Iranian-American physician-scientist

Ash A. Alizadeh (born Arash Alizadeh) is an Iranian-American physician-scientist and professor of medicine at Stanford University School of Medicine in the Division of Oncology. His research focuses on cancer genomic technologies and development of liquid biopsy methods such as CAPP-Seq, as well as the genomic and immunologic mechanisms driving lymphoid malignancies, and computational approaches for characterizing tumor microenvironments. Alizadeh is recognized for developing the Lymphochip microarray and for his early cancer molecular taxonomy work defining the molecular subtypes of diffuse large B-cell lymphoma (DLBCL), which transformed lymphoma classification and clinical management.

According to Google Scholar, he has 96,975 citations, an h-index of 103, and an i10-index of 213.

== Education and training ==
Alizadeh earned his Bachelor of Science in Biochemistry with honors from the University of California, Los Angeles in 1994. He completed the NIH-funded Medical Scientist Training Program (MSTP) at Stanford University School of Medicine, receiving his M.D. in 2003 and Ph.D. in Biophysics in 2001.

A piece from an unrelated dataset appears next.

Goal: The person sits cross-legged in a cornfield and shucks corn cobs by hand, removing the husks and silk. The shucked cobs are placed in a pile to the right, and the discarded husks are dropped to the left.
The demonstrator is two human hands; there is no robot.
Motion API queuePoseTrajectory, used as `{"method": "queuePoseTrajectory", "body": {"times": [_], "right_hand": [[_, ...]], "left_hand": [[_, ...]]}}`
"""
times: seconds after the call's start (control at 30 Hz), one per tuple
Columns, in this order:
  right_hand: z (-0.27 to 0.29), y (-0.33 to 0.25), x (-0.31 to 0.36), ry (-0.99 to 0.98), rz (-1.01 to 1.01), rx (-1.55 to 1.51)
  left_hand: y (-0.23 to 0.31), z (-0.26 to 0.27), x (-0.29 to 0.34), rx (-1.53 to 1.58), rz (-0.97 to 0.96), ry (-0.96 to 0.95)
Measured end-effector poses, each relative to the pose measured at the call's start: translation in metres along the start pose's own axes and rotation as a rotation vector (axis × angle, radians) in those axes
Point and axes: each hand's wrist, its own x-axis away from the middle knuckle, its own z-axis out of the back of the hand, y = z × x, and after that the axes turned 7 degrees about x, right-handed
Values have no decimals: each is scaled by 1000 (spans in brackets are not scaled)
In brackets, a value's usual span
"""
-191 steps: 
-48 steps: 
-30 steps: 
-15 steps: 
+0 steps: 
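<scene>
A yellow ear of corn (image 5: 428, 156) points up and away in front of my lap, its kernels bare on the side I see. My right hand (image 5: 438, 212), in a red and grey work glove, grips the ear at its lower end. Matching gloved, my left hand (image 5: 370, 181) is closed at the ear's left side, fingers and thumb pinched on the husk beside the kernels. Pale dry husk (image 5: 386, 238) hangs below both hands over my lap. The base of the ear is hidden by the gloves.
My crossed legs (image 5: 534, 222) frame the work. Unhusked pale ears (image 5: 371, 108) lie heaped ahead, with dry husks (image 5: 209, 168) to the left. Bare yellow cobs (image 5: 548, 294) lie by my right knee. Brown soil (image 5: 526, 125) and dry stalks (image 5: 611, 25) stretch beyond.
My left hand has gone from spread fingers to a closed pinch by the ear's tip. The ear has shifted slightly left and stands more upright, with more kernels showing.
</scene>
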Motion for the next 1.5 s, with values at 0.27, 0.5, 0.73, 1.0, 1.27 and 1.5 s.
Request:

He completed his residency in internal medicine through the Clinical Investigator Pathway at Stanford Hospital (2004–2006), followed by a fellowship in hematology and oncology (2006–2009) under Sandra Horning. From 2007 to 2010, he held a postdoctoral fellowship at Stanford in investigative hematology with Irving Weissman and Ronald Levy.

== Academic career ==
Alizadeh joined the Stanford University faculty in 2009 as an Assistant Professor and became a full professor in 2021. He is the Moghadam Family Professor of Medicine (Oncology) in the Stanford Cancer Institute and directs the Alizadeh Laboratory at Stanford. His group studies tumor heterogeneity, immune–tumor interactions, and circulating tumor DNA (ctDNA) dynamics in lymphoma and solid cancers.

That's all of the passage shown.